Ylonda Gault Caviness, a parenting expert wrote a great book: Child, Please: How Mama’s Old-School Lessons Helped Me Check Myself Before I Wrecked Myself.  She makes a lot of good points about how mothers today are overwhelmed with advice on how to be the best mom and how it can be difficult for hem to decide what is best.  Her take on mothering is that mom knows best.

“With child number one, Caviness set her course: to give her children everythingshe had. Child number two came along and she patiently persisted. But when her third kid arrived, she was finally so exhausted that she decided to listen to what her mother had been saying to her for years: Give them everything they want, and there’ll be nothing left of you. In Child, Please, Caviness describes the road back to embracing a more sane—not to mention loving—way of raising children. Her mother had it right all along.”

Your kids aren’t perfect and they will mess up. Stop making them do things they aren’t good at just because you think they will appreciate it later on in life.

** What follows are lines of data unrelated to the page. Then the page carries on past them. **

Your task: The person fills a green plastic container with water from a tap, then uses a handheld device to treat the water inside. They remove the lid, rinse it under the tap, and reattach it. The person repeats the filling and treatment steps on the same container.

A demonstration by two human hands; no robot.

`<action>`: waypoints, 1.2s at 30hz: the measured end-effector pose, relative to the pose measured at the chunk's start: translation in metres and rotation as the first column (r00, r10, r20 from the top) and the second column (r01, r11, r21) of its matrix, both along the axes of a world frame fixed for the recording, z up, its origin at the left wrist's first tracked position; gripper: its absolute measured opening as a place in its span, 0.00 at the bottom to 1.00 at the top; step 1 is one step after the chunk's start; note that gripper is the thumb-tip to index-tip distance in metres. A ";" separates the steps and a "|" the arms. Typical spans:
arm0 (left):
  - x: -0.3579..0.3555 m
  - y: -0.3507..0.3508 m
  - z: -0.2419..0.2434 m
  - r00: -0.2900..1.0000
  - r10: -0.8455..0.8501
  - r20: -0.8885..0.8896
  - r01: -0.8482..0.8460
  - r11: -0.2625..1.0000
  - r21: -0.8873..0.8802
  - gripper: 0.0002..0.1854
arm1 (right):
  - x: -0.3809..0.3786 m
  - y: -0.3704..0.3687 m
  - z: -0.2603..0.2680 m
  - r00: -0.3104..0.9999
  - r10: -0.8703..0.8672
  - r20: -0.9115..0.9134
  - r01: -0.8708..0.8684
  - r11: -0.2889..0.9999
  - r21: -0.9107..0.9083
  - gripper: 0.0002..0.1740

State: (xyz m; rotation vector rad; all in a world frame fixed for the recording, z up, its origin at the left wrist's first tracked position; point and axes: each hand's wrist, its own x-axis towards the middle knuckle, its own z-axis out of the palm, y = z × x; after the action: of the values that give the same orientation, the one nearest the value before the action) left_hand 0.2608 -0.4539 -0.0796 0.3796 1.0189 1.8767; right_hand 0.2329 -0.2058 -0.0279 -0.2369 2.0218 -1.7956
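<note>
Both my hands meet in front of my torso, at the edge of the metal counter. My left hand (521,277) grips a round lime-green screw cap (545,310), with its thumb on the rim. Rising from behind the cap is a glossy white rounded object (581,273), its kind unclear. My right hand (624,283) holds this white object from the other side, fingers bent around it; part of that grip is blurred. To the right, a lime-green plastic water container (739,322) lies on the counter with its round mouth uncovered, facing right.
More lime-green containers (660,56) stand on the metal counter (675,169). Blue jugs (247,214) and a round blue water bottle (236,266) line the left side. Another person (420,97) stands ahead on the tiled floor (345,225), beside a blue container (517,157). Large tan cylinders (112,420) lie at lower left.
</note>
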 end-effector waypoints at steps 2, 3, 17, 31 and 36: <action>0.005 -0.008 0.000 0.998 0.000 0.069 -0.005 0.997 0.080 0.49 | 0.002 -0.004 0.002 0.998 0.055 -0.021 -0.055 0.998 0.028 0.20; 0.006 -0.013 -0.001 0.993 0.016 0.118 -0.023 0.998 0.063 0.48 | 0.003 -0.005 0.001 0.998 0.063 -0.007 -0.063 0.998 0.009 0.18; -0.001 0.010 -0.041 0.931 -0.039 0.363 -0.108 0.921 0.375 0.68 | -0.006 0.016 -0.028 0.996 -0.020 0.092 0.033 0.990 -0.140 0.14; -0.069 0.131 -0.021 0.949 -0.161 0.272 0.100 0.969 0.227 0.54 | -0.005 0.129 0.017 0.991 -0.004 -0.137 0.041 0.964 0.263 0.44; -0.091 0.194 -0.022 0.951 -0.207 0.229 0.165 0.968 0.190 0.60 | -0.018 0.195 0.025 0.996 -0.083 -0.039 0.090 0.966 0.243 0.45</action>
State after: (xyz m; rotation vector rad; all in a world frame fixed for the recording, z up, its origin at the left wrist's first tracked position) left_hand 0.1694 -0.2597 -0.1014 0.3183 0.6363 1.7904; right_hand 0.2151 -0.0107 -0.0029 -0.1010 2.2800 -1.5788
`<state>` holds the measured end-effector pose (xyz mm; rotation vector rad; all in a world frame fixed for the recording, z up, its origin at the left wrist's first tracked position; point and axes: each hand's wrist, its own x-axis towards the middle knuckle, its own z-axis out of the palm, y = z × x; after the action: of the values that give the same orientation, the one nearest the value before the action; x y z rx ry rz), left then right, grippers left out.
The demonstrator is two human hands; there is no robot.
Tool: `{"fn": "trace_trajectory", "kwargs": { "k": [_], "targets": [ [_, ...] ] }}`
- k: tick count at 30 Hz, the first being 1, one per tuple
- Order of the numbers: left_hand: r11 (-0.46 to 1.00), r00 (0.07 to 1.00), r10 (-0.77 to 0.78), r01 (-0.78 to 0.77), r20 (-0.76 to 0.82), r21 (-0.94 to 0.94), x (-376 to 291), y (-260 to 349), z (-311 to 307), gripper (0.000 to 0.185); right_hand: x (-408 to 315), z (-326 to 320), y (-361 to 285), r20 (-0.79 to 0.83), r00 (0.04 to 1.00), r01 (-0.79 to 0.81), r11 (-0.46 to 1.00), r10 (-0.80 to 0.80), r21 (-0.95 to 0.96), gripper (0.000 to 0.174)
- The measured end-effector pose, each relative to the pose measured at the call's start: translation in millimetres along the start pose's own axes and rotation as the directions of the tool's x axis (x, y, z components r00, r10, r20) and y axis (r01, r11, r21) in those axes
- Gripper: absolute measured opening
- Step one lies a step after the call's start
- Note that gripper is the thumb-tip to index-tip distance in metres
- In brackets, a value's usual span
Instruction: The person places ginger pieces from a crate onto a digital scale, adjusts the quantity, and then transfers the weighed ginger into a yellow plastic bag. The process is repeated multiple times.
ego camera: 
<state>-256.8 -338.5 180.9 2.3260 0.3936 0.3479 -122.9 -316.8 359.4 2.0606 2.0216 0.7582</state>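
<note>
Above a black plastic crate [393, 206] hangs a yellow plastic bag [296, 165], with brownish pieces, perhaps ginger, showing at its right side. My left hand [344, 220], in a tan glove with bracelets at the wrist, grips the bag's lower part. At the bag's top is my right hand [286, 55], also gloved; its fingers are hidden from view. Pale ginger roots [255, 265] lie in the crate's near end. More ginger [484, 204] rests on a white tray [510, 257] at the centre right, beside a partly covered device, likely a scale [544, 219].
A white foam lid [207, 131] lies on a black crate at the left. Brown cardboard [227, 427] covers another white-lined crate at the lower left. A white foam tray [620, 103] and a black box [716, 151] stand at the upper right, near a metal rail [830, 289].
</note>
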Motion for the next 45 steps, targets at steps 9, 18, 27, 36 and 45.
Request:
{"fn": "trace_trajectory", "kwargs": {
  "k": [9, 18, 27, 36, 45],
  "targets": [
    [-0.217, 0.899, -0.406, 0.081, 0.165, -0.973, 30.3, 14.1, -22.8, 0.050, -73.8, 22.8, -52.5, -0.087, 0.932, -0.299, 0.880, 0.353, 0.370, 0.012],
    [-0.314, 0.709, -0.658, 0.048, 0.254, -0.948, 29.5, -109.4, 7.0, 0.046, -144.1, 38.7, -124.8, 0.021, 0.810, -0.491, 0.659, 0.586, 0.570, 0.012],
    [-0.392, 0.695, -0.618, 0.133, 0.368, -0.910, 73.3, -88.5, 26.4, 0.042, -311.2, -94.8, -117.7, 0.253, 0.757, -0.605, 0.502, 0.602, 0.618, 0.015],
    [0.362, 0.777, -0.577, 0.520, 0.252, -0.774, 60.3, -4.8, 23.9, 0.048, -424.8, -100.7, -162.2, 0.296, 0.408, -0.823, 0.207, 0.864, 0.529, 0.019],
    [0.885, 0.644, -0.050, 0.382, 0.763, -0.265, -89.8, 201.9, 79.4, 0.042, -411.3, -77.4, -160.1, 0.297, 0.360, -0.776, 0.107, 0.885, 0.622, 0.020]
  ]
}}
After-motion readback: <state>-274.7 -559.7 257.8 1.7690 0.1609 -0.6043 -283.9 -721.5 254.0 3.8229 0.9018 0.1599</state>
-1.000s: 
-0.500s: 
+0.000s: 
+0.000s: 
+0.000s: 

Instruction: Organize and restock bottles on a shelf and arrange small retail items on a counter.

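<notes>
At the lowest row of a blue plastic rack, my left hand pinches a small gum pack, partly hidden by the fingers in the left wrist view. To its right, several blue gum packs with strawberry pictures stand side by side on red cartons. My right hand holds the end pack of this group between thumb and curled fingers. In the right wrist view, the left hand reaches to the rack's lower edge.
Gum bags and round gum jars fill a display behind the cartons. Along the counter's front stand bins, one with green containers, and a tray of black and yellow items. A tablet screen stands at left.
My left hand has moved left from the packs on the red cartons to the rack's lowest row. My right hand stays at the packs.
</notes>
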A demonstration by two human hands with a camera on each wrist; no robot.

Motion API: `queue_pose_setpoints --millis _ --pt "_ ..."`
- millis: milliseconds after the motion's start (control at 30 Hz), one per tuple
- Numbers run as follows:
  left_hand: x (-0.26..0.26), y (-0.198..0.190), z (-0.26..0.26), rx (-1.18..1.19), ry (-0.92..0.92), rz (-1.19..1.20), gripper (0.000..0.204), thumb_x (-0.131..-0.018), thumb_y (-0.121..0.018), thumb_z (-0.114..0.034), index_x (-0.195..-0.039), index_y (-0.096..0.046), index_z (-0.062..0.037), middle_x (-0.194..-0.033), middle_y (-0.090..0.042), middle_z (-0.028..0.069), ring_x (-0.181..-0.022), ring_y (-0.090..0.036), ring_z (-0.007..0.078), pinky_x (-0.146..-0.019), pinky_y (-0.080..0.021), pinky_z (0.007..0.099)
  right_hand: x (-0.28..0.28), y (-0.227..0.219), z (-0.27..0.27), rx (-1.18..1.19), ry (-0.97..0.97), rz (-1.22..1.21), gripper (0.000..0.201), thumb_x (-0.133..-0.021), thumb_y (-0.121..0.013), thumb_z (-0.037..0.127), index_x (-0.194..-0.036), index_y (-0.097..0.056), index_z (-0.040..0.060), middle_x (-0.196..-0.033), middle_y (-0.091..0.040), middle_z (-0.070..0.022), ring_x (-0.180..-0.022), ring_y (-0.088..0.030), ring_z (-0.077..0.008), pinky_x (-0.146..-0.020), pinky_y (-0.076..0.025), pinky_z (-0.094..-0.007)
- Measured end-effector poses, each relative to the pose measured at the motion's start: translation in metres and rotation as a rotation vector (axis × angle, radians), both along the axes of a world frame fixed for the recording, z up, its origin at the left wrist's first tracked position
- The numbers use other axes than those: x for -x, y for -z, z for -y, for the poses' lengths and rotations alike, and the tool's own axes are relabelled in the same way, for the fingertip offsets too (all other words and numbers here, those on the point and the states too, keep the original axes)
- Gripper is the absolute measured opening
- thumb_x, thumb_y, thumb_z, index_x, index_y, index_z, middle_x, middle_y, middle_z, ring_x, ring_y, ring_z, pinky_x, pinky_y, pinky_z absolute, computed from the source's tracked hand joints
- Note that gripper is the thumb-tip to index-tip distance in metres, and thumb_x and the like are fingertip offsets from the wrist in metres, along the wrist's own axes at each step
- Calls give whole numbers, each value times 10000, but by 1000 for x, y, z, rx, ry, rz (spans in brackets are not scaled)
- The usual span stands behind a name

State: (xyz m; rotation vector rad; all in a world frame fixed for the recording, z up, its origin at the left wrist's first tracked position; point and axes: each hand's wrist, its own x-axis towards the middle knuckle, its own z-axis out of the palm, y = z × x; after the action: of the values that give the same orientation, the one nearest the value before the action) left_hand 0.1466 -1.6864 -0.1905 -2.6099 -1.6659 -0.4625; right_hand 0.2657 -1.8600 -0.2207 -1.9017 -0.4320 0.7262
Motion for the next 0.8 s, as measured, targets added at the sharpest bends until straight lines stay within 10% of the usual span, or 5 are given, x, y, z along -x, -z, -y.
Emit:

Caviness shared a story about how a child was playing a violin at a senior citizen center.  The girl was messing up in a bad way and other kids in the audience were snickering.  The child’s mother was defensive about it. “We don’t like to see our kids hurt or upset, but we can’t protect them from everything. “It’s not a huge injustice if something bad does happen to them,” Caviness says. Maybe the mother should have told the girl that violins are not her thing and find something she’d enjoy better.

Find time for yourselfDon’t give all of yourself away to them at your expense.

You may have made 3 dozen Frozen cupcakes, homemade Valentines, and led the PTO, “but if you’re doing so in a dingy t-shirt and tired sweats, what message is that sending your kids?” asks Caviness. She said that she recognized she needed to take care of her needs.  She started taking an exercise class and the kids had snacks and coloring books while they waited outside for her.  “They loved it and they could tell I felt good afterwards.”

Just make them do what is good for them. Stop negotiating with them and “talking them into” doing what they need to do.

Kids aren’t always going to know what is best for them. They don’t have the life experience we have.  Instead of trying to coax our kids into eating their veggies or brushing their teeth, just make it something they must do.  There is no debate and no negotiating, they do the things they need to do to be healthy people.

What are some parenting tips or advice you’ve learned from your mom?